**Try it:** Across the data below, how many lines hold "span"? Answer with that number and nothing else.

**Supplied material:**
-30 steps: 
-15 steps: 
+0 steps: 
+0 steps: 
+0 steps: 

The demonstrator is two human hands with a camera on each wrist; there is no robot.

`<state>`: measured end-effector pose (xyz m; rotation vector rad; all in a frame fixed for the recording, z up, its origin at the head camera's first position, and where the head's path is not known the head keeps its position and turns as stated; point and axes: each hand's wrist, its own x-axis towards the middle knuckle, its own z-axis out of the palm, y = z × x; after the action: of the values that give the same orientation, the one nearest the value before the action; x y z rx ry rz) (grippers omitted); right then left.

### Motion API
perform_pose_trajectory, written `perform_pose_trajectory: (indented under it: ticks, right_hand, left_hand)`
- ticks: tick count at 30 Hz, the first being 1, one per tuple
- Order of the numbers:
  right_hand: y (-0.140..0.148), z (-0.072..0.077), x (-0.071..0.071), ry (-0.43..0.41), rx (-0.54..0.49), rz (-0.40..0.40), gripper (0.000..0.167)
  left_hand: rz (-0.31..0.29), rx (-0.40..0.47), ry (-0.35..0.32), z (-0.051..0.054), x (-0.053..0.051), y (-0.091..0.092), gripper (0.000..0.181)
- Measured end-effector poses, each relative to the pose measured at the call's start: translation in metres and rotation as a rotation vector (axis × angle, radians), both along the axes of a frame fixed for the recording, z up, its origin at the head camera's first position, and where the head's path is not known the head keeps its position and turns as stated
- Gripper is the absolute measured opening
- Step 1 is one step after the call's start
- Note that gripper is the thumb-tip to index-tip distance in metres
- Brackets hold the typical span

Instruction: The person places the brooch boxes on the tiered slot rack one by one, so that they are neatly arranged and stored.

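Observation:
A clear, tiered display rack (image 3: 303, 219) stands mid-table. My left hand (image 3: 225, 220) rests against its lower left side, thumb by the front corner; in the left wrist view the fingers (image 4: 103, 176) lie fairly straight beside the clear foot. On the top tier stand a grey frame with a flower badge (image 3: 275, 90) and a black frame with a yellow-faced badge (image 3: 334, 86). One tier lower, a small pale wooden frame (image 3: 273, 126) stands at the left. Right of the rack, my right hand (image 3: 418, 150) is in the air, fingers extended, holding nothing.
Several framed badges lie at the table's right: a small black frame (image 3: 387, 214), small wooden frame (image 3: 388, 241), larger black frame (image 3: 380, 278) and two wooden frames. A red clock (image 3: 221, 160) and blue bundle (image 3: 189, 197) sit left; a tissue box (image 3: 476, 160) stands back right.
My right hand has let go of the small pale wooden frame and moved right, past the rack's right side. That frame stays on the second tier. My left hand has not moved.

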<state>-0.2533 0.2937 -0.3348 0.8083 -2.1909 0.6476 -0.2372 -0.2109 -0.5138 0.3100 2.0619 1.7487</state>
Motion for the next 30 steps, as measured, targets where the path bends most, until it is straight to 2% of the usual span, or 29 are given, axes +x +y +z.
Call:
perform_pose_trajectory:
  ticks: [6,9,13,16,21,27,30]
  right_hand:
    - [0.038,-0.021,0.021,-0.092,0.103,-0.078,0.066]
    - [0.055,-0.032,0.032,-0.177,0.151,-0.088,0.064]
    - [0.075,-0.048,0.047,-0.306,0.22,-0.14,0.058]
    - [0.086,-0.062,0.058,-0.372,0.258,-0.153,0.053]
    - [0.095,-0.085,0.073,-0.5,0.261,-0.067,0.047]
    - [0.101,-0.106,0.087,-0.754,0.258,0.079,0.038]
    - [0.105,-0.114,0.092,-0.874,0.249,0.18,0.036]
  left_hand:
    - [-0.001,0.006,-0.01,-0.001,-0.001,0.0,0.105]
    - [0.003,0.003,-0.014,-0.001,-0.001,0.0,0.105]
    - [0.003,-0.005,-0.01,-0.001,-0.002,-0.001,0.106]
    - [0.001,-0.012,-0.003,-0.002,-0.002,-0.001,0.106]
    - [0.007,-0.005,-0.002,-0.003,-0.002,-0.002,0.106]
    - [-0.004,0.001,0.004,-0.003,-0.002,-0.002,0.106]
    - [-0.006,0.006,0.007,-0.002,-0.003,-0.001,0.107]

**Result below:** 2